2. Mill revises utilitarianism by arguing for “higher” pleasures. Which pleasures are
higher?
3. Mill proposes that “higher” pleasures are those preferred by the majority of people.
Do you agree that this is a good way of distinguishing between higher and lower
pleasures? Can a well-informed majority prefer higher pleasures?
4. Does utilitarianism questions individual rights? What if violating the civil rights of
a minority increases the sum total of pleasure of the majority?
5. Are all pleasures comparable, even objectionable pleasures? What if the majority
derives pleasure from being sexist?
Reflection:
Write in the box below what you have learned from this unit/lesson.
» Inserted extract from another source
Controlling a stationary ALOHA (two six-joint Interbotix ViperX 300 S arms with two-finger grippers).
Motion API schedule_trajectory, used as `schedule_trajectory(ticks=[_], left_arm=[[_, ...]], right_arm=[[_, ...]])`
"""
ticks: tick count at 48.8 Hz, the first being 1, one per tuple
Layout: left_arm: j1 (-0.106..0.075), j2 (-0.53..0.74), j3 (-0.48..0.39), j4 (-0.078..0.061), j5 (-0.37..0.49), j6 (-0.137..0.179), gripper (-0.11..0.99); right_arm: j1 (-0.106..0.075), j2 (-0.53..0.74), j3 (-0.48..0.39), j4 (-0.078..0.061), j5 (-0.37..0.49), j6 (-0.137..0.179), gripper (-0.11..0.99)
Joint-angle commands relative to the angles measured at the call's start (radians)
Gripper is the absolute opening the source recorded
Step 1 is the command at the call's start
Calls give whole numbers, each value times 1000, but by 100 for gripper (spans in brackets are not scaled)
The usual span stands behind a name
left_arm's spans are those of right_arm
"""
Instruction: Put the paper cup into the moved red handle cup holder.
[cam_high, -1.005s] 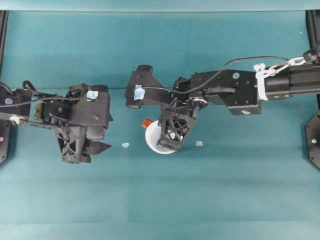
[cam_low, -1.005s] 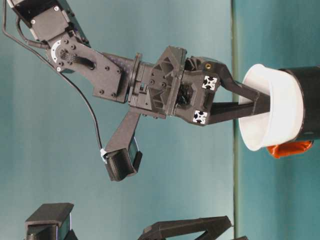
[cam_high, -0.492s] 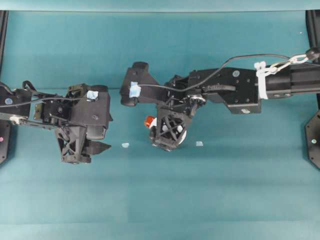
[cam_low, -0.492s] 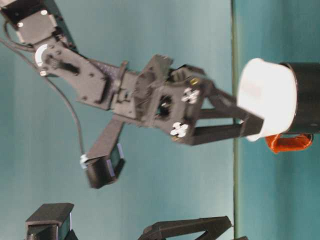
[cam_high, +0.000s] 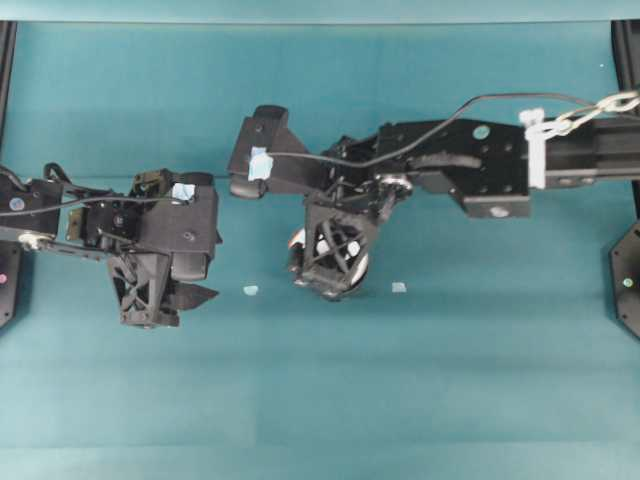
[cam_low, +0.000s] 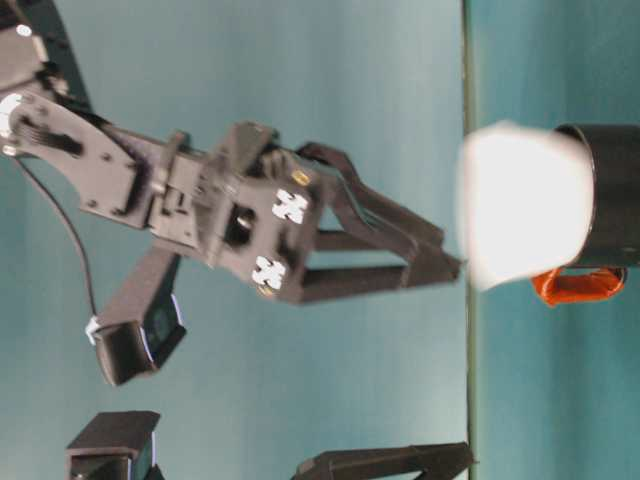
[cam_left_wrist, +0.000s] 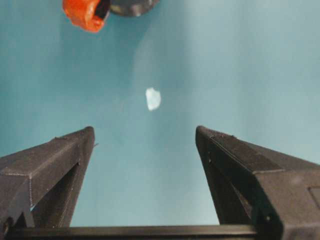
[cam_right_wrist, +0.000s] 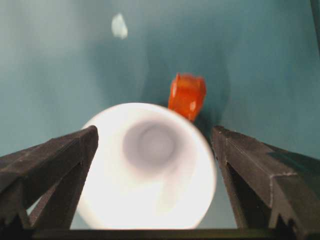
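Paper cup (cam_right_wrist: 147, 167), white and conical with a wide round rim and a greyish base seen down its mouth, sits nested in the glossy black round cup holder (cam_low: 612, 205), whose small orange-red handle tab (cam_right_wrist: 187, 96) sticks out at one side. In the table-level view the white cup wall (cam_low: 525, 205) stands above the black holder's rim, a little blurred.

Everything rests on a plain teal bench (cam_high: 320, 400), with a matching teal backdrop behind. Two small pale scraps lie on the cloth: one (cam_high: 250, 291) between the two arms, another (cam_high: 399, 288) just right of the cup.

The right tool (cam_right_wrist: 155, 145) hangs just above the cup, its black fingers (cam_right_wrist: 55, 155) spread wide and touching nothing. The left tool (cam_left_wrist: 145, 137) is also spread apart, low over bare cloth, well left of the cup.
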Motion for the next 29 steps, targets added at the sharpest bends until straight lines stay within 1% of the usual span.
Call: schedule_trajectory(ticks=[1, 2, 7, 8, 9, 10, 15, 16, 19, 21, 28, 29], left_arm=[[-2, -11, -5, 2, -6, -2, 90], [-2, -11, -3, 2, -6, 0, 90], [2, -11, -3, 0, -6, 0, 90], [3, -11, -3, 2, -6, 0, 90], [3, -11, -3, 0, -6, 0, 90], [3, -11, -3, 2, -6, 0, 90], [3, -11, -3, 0, -6, 0, 90], [3, -11, -3, 2, -6, 0, 90], [3, -11, -3, 0, -6, 0, 90], [3, -12, -2, 2, -6, 0, 90], [3, -14, 0, 0, -6, 0, 90], [5, -15, 0, 0, -6, 0, 90]], right_arm=[[11, -46, -21, -2, 40, -6, 89], [11, -49, -20, 0, 46, -6, 89], [18, -66, -21, -2, 67, -6, 89], [18, -69, -23, -2, 69, -6, 89], [18, -72, -25, 0, 71, -6, 89], [20, -75, -26, -2, 74, -5, 89], [20, -95, -38, -2, 80, -6, 89], [20, -100, -41, -3, 81, -8, 89], [20, -115, -55, -8, 78, -8, 89], [20, -126, -60, -12, 75, -9, 88], [20, -167, -63, -44, 77, -11, 88], [18, -172, -63, -46, 80, -11, 88]])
What I have learned in this unit is all about the principles of utility, that stated the
actions or behaviors are right in so far as they promote happiness or pleasure, wrong
as they tend to produce unhappiness or pain. And I learned that the Utilitarianism is
an ethical theory that determines right from wrong by focusing on outcomes. It is a
form of consequentialism. And according to what I’ve read in the internet the
Consequetialism means it is the doctrine that the morality of an action is to be judged
solely by its consequences. I’ve also learned about the Jeremy Bentham was an
English philosopher, jurist, and social reformer regarded as the founder of modern
utilitarianism. Bentham defined as the "fundamental axiom" of his philosophy the
principle that "it is the greatest happiness of the greatest number that is the measure of
right and wrong." according to the wikipedia.